The project I am building (a movie, anime, and manga discovery app I wrote about in my last post) lets users see where they can stream a given title, when services are available. The data comes from TMDB, and to avoid hammering their API on every page load I cache it locally in a StreamingOffer table with a TTL.

The function that does this lives in media/services.py and is called get_offers_for_movie. On a cache hit it returns the stored rows. On a cache miss it fetches fresh data from TMDB, replaces the cached rows, and returns the new ones.

It worked. It was even fast enough, on my laptop with a small database. But during a code review I got a comment that started, more or less, with: "this is an N+1." The reviewer suggested I install Django Debug Toolbar and see for myself.

I did. The page that felt fine was firing 16 queries. The cache-miss path was firing 25. Most of them were unnecessary.

The movie detail page for Project Hail Mary, showing the poster, description, bookmark status, and a "Where to watch in Italy" section with eight tiles for Apple TV Store, Rakuten TV, CHILI, and Amazon Video, listed under Rent and Buy.

The movie detail page in question. Eight streaming tiles under "Where to watch in Italy." Looks ordinary. Those eight tiles became eight database queries.

What N+1 means

Once someone explains the name, it's literal.

N+1 = one query to get a list of N things, then N more queries (one per item) to fetch something related to each.

The "1" is the initial query. The "N" is the follow-ups. Total: 1+N queries where you almost certainly needed 1.

The reason it's a named problem rather than just "too many queries" is the scaling. With 4 items it's 5 queries, barely noticeable. With 100 it's 101. With 1000 it's 1001. The query count grows with your data size, which makes the problem easy to miss during development on a small database and a lot more noticeable in production.

The visual signature

N+1 looks the same wherever it appears, in any tool, in any framework: a series of nearly-identical queries differing only by an ID. Once your eye is trained on that shape, you start spotting it in slow query logs, APM traces, debug toolbars, anywhere SQL is visible.

At first I assumed the cache-miss path was the real issue. The toolbar made it obvious the cache-hit path wasn't great either.

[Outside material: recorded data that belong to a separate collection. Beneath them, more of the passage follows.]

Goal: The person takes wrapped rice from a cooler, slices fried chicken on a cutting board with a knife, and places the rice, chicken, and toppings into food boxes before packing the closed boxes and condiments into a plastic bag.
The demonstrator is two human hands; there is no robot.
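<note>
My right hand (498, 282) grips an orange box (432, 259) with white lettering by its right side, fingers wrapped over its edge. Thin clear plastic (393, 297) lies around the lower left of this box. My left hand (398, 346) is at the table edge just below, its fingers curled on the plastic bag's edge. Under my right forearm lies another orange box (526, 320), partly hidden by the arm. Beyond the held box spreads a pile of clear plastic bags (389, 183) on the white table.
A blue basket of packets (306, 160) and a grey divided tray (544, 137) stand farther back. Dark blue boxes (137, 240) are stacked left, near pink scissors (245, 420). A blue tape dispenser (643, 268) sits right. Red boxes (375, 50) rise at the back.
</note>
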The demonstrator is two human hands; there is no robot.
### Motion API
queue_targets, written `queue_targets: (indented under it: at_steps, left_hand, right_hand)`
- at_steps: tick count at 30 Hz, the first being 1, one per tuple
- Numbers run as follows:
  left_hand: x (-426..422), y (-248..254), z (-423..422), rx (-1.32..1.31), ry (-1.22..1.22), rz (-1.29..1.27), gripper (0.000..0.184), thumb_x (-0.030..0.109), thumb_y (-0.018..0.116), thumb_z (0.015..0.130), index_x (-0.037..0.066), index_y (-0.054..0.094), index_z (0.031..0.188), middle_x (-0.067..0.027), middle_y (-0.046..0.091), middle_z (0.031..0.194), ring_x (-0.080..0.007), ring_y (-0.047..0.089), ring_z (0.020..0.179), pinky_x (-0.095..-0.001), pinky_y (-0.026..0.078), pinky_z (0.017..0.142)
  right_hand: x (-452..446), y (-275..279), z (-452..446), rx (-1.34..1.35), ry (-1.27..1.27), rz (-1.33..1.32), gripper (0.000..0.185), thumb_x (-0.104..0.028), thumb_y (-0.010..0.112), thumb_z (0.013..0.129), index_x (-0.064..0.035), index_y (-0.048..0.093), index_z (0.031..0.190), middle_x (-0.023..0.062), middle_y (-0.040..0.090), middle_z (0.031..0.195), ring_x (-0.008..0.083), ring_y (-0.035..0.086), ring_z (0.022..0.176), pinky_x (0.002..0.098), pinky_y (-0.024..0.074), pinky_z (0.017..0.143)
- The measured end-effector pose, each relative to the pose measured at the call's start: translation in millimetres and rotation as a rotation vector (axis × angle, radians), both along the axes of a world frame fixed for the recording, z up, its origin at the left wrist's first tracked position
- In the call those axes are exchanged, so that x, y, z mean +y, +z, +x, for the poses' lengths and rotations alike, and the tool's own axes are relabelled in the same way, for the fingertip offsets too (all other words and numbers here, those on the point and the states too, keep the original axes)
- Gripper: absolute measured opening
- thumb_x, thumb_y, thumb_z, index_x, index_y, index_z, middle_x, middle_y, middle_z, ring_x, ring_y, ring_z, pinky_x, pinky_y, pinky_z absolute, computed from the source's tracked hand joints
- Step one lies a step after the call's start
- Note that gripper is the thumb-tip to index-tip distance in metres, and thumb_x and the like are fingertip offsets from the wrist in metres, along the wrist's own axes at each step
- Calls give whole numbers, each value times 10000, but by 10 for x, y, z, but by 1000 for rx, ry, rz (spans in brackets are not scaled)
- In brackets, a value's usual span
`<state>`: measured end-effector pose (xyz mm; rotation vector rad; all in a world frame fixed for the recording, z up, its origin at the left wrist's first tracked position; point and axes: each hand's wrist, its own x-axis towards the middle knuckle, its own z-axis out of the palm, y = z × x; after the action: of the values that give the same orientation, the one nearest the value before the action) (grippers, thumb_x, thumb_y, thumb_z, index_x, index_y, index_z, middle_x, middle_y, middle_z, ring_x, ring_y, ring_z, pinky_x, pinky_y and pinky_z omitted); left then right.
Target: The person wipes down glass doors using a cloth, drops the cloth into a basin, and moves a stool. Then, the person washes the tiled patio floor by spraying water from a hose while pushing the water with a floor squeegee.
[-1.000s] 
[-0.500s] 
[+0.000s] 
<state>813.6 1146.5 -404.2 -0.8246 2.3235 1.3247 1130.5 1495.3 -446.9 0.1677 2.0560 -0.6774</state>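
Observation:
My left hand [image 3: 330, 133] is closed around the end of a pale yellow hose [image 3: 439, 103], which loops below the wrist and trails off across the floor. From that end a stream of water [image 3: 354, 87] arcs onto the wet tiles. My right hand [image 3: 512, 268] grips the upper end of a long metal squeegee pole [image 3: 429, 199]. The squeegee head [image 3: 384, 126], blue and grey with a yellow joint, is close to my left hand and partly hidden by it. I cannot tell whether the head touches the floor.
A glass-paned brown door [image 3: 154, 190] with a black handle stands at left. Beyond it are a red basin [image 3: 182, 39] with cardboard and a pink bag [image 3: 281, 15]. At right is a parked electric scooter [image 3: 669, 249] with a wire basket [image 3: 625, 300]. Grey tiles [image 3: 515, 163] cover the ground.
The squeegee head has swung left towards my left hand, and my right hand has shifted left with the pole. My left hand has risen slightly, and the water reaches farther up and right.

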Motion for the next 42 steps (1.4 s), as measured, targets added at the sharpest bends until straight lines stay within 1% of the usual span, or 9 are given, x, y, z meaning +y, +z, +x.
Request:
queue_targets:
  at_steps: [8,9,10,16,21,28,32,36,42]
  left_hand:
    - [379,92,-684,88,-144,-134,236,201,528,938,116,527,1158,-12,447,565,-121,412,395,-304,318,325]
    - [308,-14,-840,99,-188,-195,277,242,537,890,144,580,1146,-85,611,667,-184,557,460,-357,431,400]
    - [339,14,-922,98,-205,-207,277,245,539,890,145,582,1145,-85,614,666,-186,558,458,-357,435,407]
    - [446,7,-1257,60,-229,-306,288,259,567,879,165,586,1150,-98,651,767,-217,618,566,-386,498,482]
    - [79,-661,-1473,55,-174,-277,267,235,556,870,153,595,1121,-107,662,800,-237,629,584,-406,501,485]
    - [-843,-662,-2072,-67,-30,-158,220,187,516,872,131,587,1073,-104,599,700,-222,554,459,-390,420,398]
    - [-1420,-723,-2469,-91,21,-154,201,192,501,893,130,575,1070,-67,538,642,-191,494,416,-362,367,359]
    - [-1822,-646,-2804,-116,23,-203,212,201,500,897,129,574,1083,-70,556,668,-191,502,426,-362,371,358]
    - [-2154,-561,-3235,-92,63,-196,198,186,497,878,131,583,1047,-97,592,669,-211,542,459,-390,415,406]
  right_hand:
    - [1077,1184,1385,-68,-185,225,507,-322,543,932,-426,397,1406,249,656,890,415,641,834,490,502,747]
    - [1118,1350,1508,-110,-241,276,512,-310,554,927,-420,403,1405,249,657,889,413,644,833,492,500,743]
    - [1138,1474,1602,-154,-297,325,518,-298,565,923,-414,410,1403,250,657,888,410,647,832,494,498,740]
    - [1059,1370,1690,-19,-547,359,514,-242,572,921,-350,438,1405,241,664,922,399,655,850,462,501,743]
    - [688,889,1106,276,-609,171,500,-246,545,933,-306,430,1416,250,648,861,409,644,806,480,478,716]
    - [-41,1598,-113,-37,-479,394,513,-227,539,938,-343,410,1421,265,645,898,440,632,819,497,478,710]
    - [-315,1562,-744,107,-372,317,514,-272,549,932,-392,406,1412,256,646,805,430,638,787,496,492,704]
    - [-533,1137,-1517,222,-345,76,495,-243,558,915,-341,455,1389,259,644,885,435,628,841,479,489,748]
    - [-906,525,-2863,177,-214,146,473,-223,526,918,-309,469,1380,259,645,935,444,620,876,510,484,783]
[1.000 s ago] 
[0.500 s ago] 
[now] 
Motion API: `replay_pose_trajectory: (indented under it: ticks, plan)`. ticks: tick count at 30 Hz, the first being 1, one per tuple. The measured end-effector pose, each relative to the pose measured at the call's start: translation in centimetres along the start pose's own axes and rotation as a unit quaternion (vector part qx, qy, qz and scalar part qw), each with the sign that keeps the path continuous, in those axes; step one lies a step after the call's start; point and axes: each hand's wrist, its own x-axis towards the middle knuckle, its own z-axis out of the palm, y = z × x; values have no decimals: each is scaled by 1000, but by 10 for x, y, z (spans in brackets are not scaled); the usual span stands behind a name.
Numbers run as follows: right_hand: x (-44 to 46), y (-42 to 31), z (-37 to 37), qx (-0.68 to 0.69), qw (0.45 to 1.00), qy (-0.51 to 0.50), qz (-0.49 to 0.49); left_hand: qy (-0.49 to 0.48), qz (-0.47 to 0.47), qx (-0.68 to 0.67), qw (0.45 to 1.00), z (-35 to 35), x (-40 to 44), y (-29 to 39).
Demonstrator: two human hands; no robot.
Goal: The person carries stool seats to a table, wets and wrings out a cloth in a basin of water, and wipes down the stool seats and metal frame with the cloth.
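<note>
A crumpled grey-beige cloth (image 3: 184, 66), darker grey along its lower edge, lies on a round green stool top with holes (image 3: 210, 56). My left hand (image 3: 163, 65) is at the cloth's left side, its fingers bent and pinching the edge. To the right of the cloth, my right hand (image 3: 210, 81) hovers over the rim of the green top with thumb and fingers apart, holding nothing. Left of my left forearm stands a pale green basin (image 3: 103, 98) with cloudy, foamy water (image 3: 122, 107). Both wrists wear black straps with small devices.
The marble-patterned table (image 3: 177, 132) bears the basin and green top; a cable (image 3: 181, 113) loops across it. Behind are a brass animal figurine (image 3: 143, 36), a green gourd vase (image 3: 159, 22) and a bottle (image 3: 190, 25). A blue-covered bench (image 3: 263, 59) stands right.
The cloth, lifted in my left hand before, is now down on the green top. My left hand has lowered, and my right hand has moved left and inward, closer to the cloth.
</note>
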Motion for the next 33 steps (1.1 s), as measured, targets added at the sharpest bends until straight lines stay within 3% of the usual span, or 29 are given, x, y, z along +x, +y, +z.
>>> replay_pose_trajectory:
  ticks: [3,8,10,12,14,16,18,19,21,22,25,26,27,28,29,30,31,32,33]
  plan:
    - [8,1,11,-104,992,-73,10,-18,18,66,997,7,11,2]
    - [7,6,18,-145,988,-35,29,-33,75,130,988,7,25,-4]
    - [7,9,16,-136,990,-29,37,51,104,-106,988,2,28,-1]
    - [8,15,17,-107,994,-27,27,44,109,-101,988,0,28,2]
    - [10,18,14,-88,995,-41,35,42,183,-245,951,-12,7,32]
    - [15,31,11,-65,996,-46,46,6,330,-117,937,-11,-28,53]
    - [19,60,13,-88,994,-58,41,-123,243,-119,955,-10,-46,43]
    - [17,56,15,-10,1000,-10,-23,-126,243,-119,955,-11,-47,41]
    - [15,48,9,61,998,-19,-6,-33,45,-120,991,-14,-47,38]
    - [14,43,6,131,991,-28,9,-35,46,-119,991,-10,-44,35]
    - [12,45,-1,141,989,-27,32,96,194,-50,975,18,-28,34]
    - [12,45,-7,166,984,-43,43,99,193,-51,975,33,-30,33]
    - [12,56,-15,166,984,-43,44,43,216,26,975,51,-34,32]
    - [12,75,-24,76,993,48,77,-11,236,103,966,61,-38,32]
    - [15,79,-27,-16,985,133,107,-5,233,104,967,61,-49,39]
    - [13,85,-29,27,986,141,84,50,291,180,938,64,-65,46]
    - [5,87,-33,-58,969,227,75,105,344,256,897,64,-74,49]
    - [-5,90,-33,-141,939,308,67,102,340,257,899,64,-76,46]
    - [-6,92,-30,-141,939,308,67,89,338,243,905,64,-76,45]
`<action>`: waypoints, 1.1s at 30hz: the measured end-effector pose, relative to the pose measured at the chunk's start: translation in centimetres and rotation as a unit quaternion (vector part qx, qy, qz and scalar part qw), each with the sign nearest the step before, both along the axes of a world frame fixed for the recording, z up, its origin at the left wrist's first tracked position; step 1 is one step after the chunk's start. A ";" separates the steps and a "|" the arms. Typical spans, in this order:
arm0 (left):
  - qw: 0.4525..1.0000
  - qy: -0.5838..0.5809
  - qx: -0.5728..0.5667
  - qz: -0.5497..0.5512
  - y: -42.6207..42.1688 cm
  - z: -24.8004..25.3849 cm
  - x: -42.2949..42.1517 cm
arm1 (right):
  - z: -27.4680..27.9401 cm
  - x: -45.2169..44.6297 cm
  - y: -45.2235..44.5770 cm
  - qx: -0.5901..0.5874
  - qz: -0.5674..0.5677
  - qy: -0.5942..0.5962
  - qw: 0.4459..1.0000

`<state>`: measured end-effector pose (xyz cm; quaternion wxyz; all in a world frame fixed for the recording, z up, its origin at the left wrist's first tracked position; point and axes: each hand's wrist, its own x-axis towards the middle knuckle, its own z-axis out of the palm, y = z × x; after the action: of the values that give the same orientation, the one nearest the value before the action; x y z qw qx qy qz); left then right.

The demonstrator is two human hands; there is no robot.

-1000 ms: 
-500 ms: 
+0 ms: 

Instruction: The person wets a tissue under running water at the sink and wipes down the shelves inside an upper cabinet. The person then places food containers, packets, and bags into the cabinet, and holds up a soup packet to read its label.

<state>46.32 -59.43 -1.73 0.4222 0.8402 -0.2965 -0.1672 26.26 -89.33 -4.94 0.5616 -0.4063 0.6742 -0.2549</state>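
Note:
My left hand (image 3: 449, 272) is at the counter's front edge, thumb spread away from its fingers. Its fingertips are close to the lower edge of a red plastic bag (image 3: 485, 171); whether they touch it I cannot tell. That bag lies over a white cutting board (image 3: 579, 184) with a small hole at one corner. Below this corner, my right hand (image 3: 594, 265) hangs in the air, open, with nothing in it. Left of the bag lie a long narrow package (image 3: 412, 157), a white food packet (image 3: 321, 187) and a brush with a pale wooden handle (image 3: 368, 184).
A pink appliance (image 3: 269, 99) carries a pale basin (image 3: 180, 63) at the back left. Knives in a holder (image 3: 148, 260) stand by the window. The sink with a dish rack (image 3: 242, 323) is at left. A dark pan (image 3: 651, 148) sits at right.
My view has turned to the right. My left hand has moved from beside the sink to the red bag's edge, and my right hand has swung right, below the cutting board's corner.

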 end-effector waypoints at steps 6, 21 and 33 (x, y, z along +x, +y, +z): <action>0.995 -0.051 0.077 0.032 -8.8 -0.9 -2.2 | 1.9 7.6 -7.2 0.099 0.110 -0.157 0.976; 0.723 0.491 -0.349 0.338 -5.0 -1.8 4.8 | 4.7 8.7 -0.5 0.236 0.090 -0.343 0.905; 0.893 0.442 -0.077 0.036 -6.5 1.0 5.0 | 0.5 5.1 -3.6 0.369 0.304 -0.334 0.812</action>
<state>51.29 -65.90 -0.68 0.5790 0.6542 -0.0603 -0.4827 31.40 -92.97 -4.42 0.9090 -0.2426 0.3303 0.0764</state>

Here's the cache-hit trace for the page above, exactly as Django Debug Toolbar showed it:

Django Debug Toolbar SQL panel showing 16 queries with 10 similar and 10 duplicates. The tail of the trace contains eight nearly-identical SELECT queries against the media_service table differing only by their id parameter.

Look at the tail of that trace. The same query, eight times, with only the id value changing:

SELECT ••• FROM "media_service" WHERE "media_service"."id" = 1 LIMIT 21
SELECT ••• FROM "media_service" WHERE "media_service"."id" = 18 LIMIT 21
SELECT ••• FROM "media_service" WHERE "media_service"."id" = 21 LIMIT 21
SELECT ••• FROM "media_service" WHERE "media_service"."id" = 6 LIMIT 21
SELECT ••• FROM "media_service" WHERE "media_service"."id" = 1 LIMIT 21
SELECT ••• FROM "media_service" WHERE "media_service"."id" = 18 LIMIT 21
SELECT ••• FROM "media_service" WHERE "media_service"."id" = 21 LIMIT 21
SELECT ••• FROM "media_service" WHERE "media_service"."id" = 6 LIMIT 21

Eight queries fetching Service rows by their primary key. The toolbar's own annotations flag it: "8 similar queries. Duplicated 2 times." Similar because they all hit the same table with the same shape. Duplicated because four of the IDs repeat: the same row fetched twice. That last detail is worth pausing on: this particular N+1 isn't just redundant in the abstract sense; the loop is fetching the exact same row over and over because the page shows Project Hail Mary on Apple TV under Rent and under Buy. Eight tiles, four distinct services, four rows fetched twice each.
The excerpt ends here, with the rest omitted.